Over the next few weeks, Coverdale struggles to put his memories of Blithedale and his concern for Zenobia, Hollingsworth, and Priscilla behind him. Try as he might, he can’t stop thinking about them and wondering what their lives are like beyond what he reads about Blithedale in the papers. Coverdale returns to his old life and friends, and he jokes about his project at Blithedale, downplaying its significance, but he’s never physically far away from Blithedale. On one autumn day, Coverdale ventures out to a Lyceum-hall to see the Veiled Lady. The hall is crowded, but Coverdale notices a familiar form sitting nearby. He tries to surprise Hollingsworth by asking where Zenobia is, but Hollingsworth calmly replies that the last time he saw her, she was at Blithedale. Hollingsworth doesn’t say more, so Coverdale listens to the people around them talking about the power magicians have over other people’s emotions.

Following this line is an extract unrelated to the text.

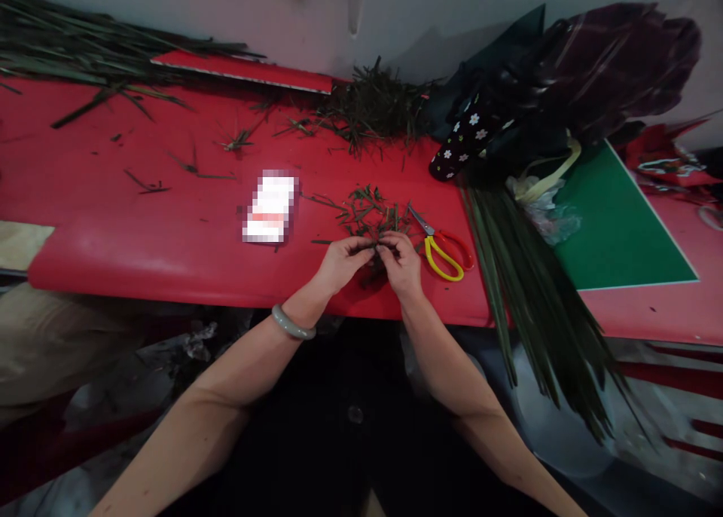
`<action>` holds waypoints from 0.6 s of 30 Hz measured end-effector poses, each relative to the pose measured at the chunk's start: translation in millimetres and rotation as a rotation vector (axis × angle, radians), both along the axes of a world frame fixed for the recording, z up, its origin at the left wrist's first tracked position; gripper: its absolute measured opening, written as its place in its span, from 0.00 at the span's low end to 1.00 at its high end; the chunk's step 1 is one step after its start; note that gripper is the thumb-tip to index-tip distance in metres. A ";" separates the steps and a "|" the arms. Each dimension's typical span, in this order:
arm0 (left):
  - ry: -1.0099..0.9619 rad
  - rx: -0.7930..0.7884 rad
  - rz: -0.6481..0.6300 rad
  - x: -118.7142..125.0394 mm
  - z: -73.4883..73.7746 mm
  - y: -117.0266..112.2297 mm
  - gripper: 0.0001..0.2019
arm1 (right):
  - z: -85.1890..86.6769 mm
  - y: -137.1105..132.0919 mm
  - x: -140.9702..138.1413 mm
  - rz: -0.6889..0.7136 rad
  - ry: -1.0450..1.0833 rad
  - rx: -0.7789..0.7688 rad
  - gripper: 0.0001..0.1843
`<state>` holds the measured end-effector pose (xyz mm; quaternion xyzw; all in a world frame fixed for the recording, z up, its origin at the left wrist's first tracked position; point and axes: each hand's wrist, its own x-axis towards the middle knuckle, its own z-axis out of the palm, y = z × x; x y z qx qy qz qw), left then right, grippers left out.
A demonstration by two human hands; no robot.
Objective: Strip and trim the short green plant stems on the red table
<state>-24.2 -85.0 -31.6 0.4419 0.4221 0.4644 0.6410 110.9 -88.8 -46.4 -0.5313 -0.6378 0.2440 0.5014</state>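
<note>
My left hand and my right hand meet near the front edge of the red-covered table, thumbs and fingertips pinched together. Between them is a small piece of dark green leaf strip, mostly hidden by the fingers. Just beyond the fingertips lies a loose scatter of cut leaf bits. Scissors with one yellow and one red handle rest right of my right hand, blades pointing away to the left. A grey bangle circles my left wrist.
A lit phone lies to the left. Long green leaves hang over the front edge at right, beside a green board. At the back are a pile of leaf scraps, a flowered black umbrella-like thing and more leaves.
</note>
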 end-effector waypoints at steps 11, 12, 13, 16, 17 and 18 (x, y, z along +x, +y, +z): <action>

Even now that he knows Zenobia and Priscilla’s secrets, Coverdale doesn’t use the information to try to save them. In fact, he does the opposite and tries to forget them by slipping back into his old life and habits. This means that Coverdale actually is willing to abandon Blithedale since the most interesting part of life there (the mysteries surrounding Priscilla and Zenobia) have been explained and Coverdale feels like there’s nothing he can do with the information, especially if they also abandoned the project. This shows the self-serving nature of his curiosity. When Coverdale asks Hollingsworth about Zenobia, Coverdale intends to surprise and perhaps even hurt Hollingsworth. The information that Zenobia is back in Blithedale could indicate that she’s once again freed herself from Westervelt.
The audience calls for the show to start and a bearded man enters the stage. Coverdale recognizes Professor Westervelt; he shudders and asks Hollingsworth where Priscilla is but gets no answer. Westervelt beckons the Veiled Lady forward to take her seat on stage. Westervelt says that beneath her veil, the Lady is in the land of spirits and doesn’t see or hear the audience. Several audience members test this claim by making loud noises near her ear, but she never responds. Hollingsworth abruptly steps onto the stage and tells her to come. She takes her veil off and Coverdale wonders at how she was betrayed but believes she kept her innocence throughout her ordeal. Under the veil, she was as safe and alone as if she were back at Eliot’s Pulpit with Hollingsworth. The Lady runs to Hollingsworth.
Coverdale realizes that the real danger is not that Westervelt has Zenobia, but that Westervelt has Priscilla. Coverdale’s question reveals his growing suspicion that Zenobia won her freedom from Westervelt by sacrificing Priscilla’s. Even though Coverdale doesn’t name Priscilla once she takes the veil off, it’s clear that the Lady is Priscilla because Coverdale describes her being at Eliot’s Pulpit and sitting at Hollingsworth’s feet in Blithedale, which is something only Priscilla does in the narrative.